For those interested in higher probability outcomes, John Hussman’s June letter Incubation Phase: Gradually and then Suddenly is worth the reading effort in full. Here’s a few highlights:
Of course, the Great Depression also began with a spectacular financial rebound that bore no relationship to the underlying deterioration on Main Street.
Severe economic recessions often feature what might be called an “incubation phase,” where an exuberant rebound from initial stock market losses becomes detached from the quiet underlying deterioration of economic fundamentals and corporate balance sheets. From the post-crash low of November 13, 1929, the Dow Jones Industrial Average enjoyed a 48% rebound, peaking on April 17, 1930, followed by an 86% collapse by July 8, 1932 (an overall loss of 89% from the September 3, 1929 bull market peak).
…The current “incubation phase” is reminiscent of 2008. Early that year, AIG admitted that it could not “reliably quantify” its losses. In March, Bear Stearns failed. The Associated Press published an article discussing the unprecedented interventions by the Federal Reserve, including Bernanke’s creation of “Maiden Lane” shell companies to absorb bad mortgage-backed debt (which at least represented collateralized debt, unlike the uncollateralized corporate debt the Fed is illegally purchasing today). The article quoted Richard Fuld, the CEO of Lehman Brothers, who argued that this intervention, “from my perspective, takes the liquidity issue for the entire industry off the table.” Clearly, it did not remove the solvency issue.

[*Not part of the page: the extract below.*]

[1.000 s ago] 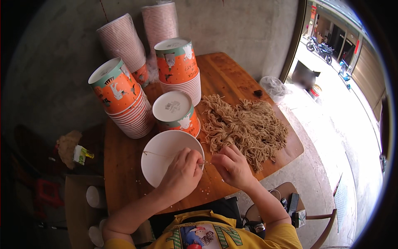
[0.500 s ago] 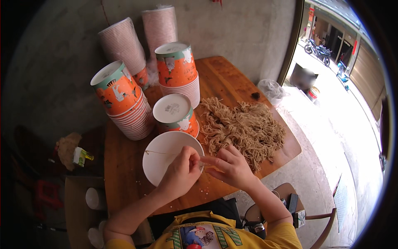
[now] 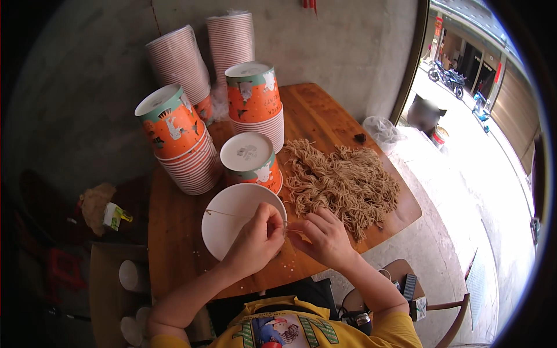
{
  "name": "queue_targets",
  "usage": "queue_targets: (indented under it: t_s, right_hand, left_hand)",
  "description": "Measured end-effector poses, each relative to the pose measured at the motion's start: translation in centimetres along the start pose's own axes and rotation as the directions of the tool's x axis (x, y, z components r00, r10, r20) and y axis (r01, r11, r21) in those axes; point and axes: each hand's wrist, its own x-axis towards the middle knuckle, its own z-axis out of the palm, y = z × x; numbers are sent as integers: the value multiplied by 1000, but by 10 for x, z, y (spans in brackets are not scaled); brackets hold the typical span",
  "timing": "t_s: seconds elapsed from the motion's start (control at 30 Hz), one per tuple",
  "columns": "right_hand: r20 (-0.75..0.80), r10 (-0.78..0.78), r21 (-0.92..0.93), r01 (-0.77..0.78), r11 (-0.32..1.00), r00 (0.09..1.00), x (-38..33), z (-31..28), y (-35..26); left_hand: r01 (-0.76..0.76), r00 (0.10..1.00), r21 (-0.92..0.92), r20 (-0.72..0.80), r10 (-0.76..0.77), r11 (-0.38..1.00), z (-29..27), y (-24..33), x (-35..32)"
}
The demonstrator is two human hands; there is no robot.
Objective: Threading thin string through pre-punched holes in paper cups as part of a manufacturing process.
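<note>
A: What was at the far left?

B: A red plastic stool [image 3: 65,267] in shadow, then an open brown cardboard box [image 3: 104,272] with white paper cups [image 3: 133,276] inside.

A: And on the desk [image 3: 174,249]?

B: At its left, a leaning stack of orange-and-green printed paper buckets [image 3: 174,136], upside down. Behind it rose a tall plastic-wrapped stack of pale striped paper buckets [image 3: 178,61], with another wrapped stack [image 3: 231,43] to its right. Further right came an upright stack of the same orange buckets [image 3: 255,101], and in front of that a short upturned orange bucket [image 3: 249,159].

A: Where was the piece being worked on?

B: Just in front of the short one: a white-lined round paper bucket [image 3: 229,229], its mouth facing the person. A thin tan cord [image 3: 220,213] ran from its left wall towards the left hand [image 3: 253,240].

A: How were the hands?

B: Close together at the bucket's right rim. The left one's fingertips were pinched on the cord; the right hand [image 3: 325,239] pinched it just beside them, though the finer detail was too small to tell.

A: Further right?

B: A loose heap of beige twisted cords [image 3: 351,185], near the right hand, then a clear plastic bag [image 3: 381,133] beyond the desk's edge.
</note>
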Motion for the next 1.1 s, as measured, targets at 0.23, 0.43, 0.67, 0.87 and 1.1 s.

After the failure of Bear Stearns, after strains in the subprime loan market were fully recognized, and after the Federal Reserve and the U.S. Treasury had already launched unprecedented interventions, the S&P 500 advanced in May 2008 to a level that was within 9% of its October 2007 peak, on the notion that all of the bad news had been “discounted.” The S&P 500 then lost 53% of its value.

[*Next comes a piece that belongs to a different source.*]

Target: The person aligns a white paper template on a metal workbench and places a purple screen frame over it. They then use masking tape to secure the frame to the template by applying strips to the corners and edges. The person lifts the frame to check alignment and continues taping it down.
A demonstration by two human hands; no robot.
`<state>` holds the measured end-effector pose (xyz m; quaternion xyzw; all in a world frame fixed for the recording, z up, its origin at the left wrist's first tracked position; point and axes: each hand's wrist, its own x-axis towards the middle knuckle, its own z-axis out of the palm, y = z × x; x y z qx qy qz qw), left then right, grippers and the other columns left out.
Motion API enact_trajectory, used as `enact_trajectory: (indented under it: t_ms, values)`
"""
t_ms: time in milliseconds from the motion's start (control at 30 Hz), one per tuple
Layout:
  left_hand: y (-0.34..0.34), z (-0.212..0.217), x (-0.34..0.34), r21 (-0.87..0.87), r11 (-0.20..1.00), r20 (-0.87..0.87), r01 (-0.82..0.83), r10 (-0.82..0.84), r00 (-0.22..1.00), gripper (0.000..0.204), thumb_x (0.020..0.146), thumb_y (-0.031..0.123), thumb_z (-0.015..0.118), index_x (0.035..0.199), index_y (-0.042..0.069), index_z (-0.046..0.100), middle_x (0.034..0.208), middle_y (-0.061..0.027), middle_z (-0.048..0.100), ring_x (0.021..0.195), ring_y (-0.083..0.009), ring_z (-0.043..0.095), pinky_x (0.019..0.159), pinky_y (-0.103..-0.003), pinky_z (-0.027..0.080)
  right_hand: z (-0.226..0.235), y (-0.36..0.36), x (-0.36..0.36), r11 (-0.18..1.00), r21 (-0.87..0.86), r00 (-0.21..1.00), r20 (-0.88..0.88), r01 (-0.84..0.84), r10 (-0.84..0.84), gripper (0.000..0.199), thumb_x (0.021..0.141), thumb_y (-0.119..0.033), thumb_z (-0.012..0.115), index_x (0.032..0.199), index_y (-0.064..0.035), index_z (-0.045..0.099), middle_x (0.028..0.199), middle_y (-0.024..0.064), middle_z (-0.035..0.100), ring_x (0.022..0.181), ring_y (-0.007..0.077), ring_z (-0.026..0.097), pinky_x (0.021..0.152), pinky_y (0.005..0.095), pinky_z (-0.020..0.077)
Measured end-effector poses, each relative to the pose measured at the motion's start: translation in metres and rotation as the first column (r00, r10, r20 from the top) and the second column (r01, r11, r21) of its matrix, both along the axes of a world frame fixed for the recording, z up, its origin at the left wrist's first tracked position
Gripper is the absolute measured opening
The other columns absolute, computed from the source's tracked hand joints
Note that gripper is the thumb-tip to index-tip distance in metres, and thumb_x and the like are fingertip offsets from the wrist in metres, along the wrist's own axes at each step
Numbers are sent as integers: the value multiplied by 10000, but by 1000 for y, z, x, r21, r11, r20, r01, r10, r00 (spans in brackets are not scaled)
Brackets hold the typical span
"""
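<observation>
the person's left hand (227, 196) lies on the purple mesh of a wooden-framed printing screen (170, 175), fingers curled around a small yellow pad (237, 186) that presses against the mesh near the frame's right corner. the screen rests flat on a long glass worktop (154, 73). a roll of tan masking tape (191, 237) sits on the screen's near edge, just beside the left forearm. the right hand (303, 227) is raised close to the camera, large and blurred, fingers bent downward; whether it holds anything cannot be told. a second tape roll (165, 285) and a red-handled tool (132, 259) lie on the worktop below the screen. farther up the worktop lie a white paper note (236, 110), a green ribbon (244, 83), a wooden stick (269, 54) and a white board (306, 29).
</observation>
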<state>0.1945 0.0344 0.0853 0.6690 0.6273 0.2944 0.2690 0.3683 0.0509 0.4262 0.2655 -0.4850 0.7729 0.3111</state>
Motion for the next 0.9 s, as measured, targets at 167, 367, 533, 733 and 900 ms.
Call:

…The same sort of slow incubation characterized the financial markets in May 2001. An economic recession had already started two months earlier, and the S&P 500 had been in a bear market for over a year. But as the S&P 500 rebounded within 14% of the March 2000 bubble peak, the Wall Street Journal observed “Though economists are expecting this year to be the economy’s worst since 1991, only a tiny percentage think the economy is in a recession.” The S&P 500 would lose an additional 40% of its value by October 2002, and the technology-heavy Nasdaq 100 would lose an additional 60% of its value, bringing its overall bear market loss to 83%.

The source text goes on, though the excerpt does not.